One of the signs of aging (aside from my expanding mid-region, my balding head, and my greying beard) is my decreasing ability to make decisions.

I can see now why many people (myself included) believe that elderly should have their driving skills re-testing as they age. I mean, I notice now how my response time to things is not what it was when I was in my teens and twenties. Hell, I’m even finding non-urgent responses problematic.

Case in point: Randy pointed out, quite accurately, that I’d ceased taking classes when we met. Prior to meeting, I took 1 or 2 courses every semester for five or six years. The semester we met (September 2006) I was taking one course at graduate level. Within a week of meeting him I decreased my status to auditing, by the third week of class I ceased attending altogether.

I’m not blaming him. Not at all. But I guess after graduating in the spring of 2006 there didn’t seem much point. Besides, we do so much traveling it conflicts with the course work (and given the option of seeing the world and gaining real life experiences versus sitting in an overly-heated class room while there is perfectly good internet porn to be surfing at home, I’d opt for the travel and porn).

Anyway, as my home-life has settled down a bit (we’ve moved, we’ve done the “renovations”, we’ve only got one trip coming up this semester), Randy suggests I go back to school. Actually, he says I should go back to school towards another degree. I’m still not sure I’m up for another 12 courses plus thesis as I’m fast approaching 39 years of age (did I mention the balding and greying?). But perhaps I could test the waters this semester with a “fun” course to see if I still have it in me.
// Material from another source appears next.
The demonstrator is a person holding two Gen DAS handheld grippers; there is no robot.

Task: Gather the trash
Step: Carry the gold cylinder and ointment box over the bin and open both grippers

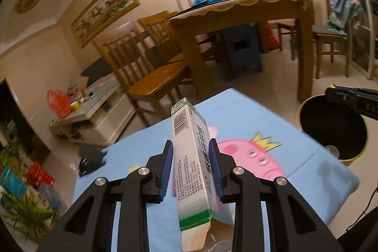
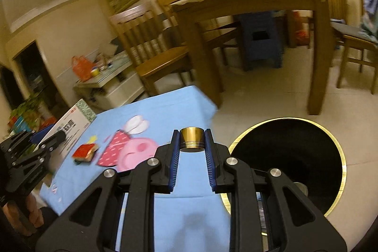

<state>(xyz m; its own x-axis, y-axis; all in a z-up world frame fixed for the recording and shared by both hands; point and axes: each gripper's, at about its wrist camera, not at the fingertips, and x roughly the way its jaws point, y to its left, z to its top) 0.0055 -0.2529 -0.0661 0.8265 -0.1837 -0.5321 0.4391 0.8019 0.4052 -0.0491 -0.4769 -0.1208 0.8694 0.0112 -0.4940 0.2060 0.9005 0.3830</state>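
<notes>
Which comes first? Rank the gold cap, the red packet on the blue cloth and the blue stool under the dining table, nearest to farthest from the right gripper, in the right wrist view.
1. Gold cap: clamped between the right gripper pads.
2. Red packet: left, on the blue cloth.
3. Blue stool: far back, under the dining table.
</notes>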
And this is where I realize I’m getting old. I’ve determined that I’m willing to give academia another shot. But now I can’t make the decision ‘how.’ I mean, I’ve picked the class (an urban planning course at Harvard). I just can’t decide whether to take it at graduate level (in case I decide to work towards a degree someday), undergraduate level (just so I can have a grade), or simply audit the class (this way, there is no bad grade on my transcript if I’m unable to focus).
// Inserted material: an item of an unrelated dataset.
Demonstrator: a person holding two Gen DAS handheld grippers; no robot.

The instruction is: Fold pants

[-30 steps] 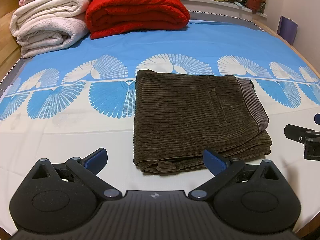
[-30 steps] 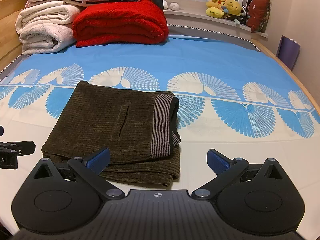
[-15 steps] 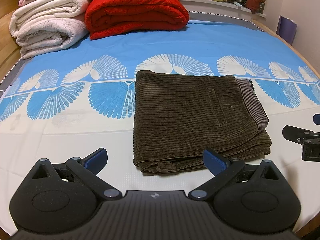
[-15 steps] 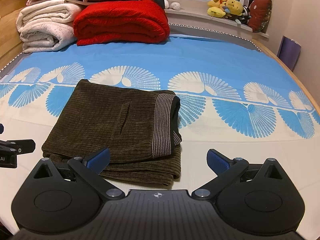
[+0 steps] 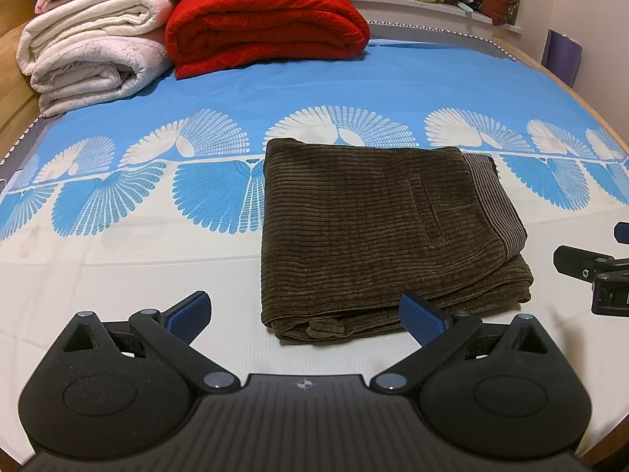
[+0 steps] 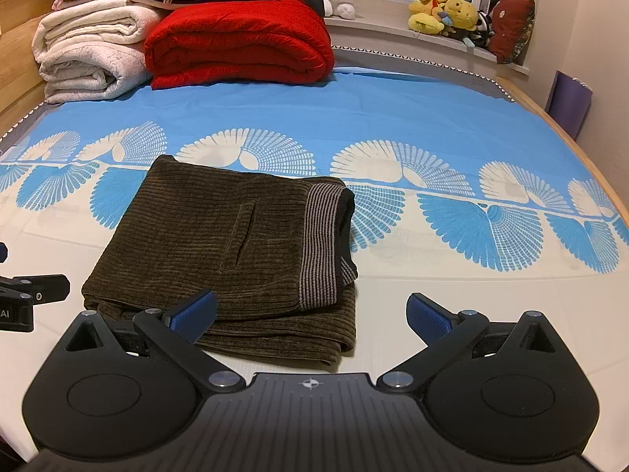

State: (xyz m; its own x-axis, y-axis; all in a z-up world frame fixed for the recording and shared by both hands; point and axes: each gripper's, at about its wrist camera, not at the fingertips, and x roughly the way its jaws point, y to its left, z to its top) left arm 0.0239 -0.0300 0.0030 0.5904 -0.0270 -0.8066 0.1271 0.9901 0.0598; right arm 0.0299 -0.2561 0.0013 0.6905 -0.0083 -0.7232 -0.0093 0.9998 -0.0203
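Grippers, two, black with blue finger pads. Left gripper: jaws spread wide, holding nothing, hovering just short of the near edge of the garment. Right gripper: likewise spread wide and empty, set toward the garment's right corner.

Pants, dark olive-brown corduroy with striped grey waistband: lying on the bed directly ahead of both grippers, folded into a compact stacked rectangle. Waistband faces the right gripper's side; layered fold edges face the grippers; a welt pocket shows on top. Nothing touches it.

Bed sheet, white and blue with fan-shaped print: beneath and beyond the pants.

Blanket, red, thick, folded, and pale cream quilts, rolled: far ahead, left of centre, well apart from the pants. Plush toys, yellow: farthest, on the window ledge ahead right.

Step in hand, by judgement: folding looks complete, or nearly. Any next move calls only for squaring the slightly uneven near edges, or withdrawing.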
It shouldn’t be that tough. But I can’t decide. If I was in a car going 65mph and a deer ran in front of me, I’m starting to question whether I’d be able to decide what to do (hit it? swerve left? swerve right? Hit the breaks?) I’d probably be in hospital a month later before the “Eureka!” moment hits me and I decide what my best option is (or, in that case, would have been).

A little too late.

4 Comments

  1. Comment by Melody on January 27, 2010 1:16 pm

    Okay ye old one! You crack me up with your approaching 39 comment. I’m 5 years older than you are and I don’t have as much a problem as you do making a decision. 🙂

  2. Comment by Randy on January 27, 2010 4:28 pm

    Yea Karl just has issues making decisions. He doesnt like to do it. Hes also bad in the car now making decisions. Like which way do I turn, or what would you do? Why not just drive and its ok so long as you dont hit someone.

    Take the class grad level. You are smart enough to do it and it will force you to think and focus.
    Kisses.

  3. Comment by snarl on January 27, 2010 4:49 pm

    OK, I am officially registered for a course AND have ordered my course books. So, Randy, no complaining if I’m not available on weekends to go out and do things!

  4. Comment by Jeffrey on January 27, 2010 4:52 pm

    I relate to your decision making conundrum. I hate making decisions but find that the older I get the more I say “Why not?” I’ve learned this at the advanced age of 32.